Material supplied |
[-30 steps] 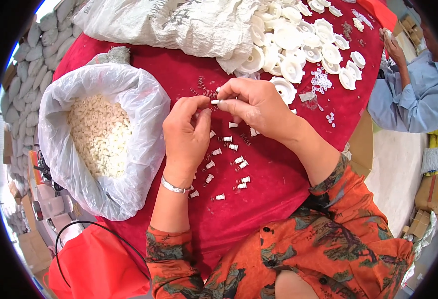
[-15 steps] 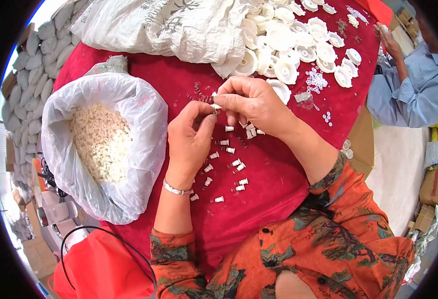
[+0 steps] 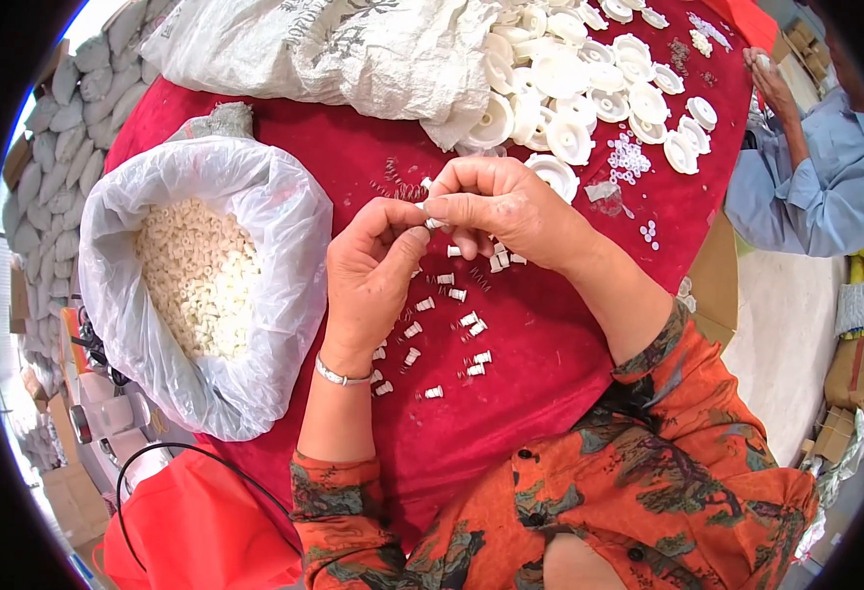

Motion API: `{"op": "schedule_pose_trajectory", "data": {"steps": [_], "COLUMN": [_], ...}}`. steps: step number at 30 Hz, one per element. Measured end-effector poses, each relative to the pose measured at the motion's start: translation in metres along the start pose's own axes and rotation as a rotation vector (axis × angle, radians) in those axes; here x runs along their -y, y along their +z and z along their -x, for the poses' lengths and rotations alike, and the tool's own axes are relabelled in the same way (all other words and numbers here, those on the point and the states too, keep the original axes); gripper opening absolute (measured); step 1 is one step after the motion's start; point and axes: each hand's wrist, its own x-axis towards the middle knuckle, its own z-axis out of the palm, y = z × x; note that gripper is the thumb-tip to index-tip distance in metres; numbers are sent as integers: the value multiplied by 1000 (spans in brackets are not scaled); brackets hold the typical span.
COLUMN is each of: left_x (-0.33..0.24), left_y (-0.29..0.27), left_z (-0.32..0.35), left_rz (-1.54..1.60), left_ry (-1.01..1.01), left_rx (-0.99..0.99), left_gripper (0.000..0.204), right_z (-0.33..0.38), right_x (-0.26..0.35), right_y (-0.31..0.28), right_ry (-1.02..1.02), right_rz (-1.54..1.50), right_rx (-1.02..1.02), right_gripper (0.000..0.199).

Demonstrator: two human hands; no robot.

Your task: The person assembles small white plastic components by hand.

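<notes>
My left hand (image 3: 373, 275) and my right hand (image 3: 496, 211) meet above a round table with a red cloth (image 3: 540, 393). Between their fingertips they pinch one small white plastic piece (image 3: 433, 222). Below the hands, several small white assembled pieces (image 3: 451, 334) lie scattered on the cloth. A few thin metal springs (image 3: 392, 182) lie just beyond the hands. A silver bracelet (image 3: 338, 375) circles my left wrist.
An open clear plastic bag (image 3: 255, 197) of small white rings (image 3: 196, 275) sits at the left. A white woven sack (image 3: 353, 49) and a heap of white plastic discs (image 3: 589, 79) lie at the far side. Another person in a blue shirt (image 3: 815, 177) works at the right.
Both hands stay joined at the fingertips on the small piece, with slight finger movement. My head has shifted a little, so the scene sits slightly lower.
</notes>
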Motion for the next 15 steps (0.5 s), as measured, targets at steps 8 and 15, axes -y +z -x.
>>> {"op": "schedule_pose_trajectory", "data": {"steps": [8,15], "left_x": [-5,-5], "left_y": [-3,0], "left_z": [2,4], "left_rz": [235,369], "left_ry": [-93,-80], "left_rx": [46,9], "left_gripper": [8,8], "right_z": [-2,-1], "right_x": [-1,-10], "right_y": [-1,14], "right_ry": [135,-29], "right_rz": [-399,-218], "right_rx": [143,30], "right_gripper": [17,22]}}
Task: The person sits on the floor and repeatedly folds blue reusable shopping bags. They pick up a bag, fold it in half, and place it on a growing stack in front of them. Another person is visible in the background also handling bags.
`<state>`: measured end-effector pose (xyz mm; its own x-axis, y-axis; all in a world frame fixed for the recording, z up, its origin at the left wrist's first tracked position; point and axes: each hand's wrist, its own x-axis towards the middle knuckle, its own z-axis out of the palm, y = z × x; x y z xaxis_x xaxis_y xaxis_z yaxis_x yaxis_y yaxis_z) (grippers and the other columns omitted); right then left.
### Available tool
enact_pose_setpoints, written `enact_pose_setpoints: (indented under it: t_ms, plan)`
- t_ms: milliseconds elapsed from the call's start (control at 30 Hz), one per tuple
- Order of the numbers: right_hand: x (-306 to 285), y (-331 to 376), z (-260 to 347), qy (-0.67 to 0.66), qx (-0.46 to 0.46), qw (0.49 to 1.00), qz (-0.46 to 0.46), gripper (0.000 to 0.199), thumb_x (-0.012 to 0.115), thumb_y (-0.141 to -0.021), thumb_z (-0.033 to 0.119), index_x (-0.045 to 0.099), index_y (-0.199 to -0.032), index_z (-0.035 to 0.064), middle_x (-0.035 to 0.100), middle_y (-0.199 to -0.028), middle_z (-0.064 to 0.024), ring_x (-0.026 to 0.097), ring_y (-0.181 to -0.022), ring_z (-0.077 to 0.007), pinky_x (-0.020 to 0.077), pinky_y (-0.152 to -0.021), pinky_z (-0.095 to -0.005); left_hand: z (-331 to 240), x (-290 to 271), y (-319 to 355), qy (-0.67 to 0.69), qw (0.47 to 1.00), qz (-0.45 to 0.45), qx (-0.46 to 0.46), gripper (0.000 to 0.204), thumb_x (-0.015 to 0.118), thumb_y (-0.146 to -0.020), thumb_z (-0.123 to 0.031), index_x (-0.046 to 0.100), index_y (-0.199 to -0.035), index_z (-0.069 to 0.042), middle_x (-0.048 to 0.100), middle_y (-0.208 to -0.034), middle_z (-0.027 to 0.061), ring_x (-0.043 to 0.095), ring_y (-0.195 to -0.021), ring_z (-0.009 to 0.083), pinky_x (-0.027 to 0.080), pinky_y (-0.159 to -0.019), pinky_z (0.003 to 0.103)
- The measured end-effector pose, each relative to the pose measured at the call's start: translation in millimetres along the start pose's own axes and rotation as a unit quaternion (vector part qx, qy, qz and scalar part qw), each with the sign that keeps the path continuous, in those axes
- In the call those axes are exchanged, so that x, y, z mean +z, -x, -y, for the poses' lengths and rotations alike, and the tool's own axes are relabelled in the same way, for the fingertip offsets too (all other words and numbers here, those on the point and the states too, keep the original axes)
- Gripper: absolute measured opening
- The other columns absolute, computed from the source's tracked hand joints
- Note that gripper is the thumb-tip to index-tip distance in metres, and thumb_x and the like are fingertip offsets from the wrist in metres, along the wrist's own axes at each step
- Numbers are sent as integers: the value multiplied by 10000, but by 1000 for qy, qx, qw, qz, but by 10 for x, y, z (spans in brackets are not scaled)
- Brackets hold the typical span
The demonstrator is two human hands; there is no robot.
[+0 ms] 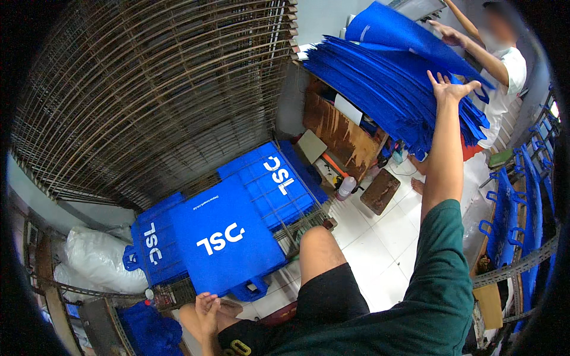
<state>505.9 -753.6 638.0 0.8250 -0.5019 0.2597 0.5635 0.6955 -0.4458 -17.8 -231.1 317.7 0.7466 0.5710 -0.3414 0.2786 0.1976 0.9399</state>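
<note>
My right hand (450,90) is stretched out at the upper right, fingers spread, against the near side of a thick stack of blue fabric bags (380,89). The top blue bag (409,44) curls up from that stack. Low in the view, my left hand (207,310) has loosely bent fingers beside the bottom edge of a flat blue bag (228,237) with white print; I see nothing held in it. This bag lies on a wire rack, handle toward me, partly over another printed blue bag (157,240) at left and a third (270,184) behind.
Tall stacked wire racks (160,89) rise at the far left. A co-worker in a white shirt (513,71) reaches over the stack. Blue bags (504,219) hang at right. A small wooden stool (380,191) and a bottle (345,188) stand on the tiles. Plastic-wrapped bundles (101,258) lie left.
</note>
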Motion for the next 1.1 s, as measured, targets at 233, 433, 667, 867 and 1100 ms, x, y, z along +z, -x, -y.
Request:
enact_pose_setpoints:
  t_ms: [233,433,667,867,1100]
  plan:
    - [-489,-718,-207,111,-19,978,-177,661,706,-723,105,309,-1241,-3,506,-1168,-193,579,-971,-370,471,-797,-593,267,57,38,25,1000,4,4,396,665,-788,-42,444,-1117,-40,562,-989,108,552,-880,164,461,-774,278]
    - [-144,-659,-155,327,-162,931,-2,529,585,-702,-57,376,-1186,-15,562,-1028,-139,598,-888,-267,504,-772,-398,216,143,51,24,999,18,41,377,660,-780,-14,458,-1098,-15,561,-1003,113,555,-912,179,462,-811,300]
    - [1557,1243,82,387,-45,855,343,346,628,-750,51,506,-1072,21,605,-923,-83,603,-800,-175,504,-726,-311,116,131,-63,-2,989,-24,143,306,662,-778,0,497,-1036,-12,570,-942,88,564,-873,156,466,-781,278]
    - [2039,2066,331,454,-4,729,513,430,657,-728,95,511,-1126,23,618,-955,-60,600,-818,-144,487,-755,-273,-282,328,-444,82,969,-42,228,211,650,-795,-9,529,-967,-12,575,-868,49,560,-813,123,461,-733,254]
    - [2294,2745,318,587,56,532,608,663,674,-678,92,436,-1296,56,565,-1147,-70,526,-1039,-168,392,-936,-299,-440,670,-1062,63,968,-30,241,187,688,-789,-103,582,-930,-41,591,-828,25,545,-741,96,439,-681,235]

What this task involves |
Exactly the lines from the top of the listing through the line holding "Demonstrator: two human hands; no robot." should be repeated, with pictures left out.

Problem solution |
[-30 steps] 
[-15 steps] 
[+0 steps] 

Motion API: `{"op": "schedule_pose_trajectory", "data": {"steps": [_], "COLUMN": [_], ...}}`. steps: step number at 30 Hz, one per element. Measured end-effector poses, each relative to the pose measured at the motion's start: translation in metres along the start pose's own axes and rotation as a rotation vector (axis × angle, radians) in those axes; here x runs along their -y, y along their +z and z along their -x, for the poses' lengths and rotations alike, and the tool's own axes are relabelled in the same way (all other words and numbers here, those on the point and the states too, keep the original axes); gripper opening absolute (measured); step 1 is one step after the motion's start; point and axes: each hand's wrist, its own x-axis towards the middle knuckle, its own z-axis out of the palm, y = z × x; note that gripper is the thumb-tip to index-tip distance in metres; numbers are sent as integers: the value multiplied by 1000 (spans in brackets are not scaled); brackets hold the typical span.
COLUMN is each of: left_x (-0.33..0.24), left_y (-0.29..0.27), left_z (-0.32..0.35), left_rz (-1.54..1.60), left_ry (-1.01..1.01), left_rx (-0.99..0.99), left_gripper (0.000..0.204), right_z (-0.33..0.38), right_x (-0.26..0.35), right_y (-0.31..0.28), right_ry (-1.02..1.02), right_rz (-1.54..1.50), right_rx (-1.02..1.02), right_gripper (0.000..0.199).

Demonstrator: two human hands; no robot.

The exercise requires no additional answer.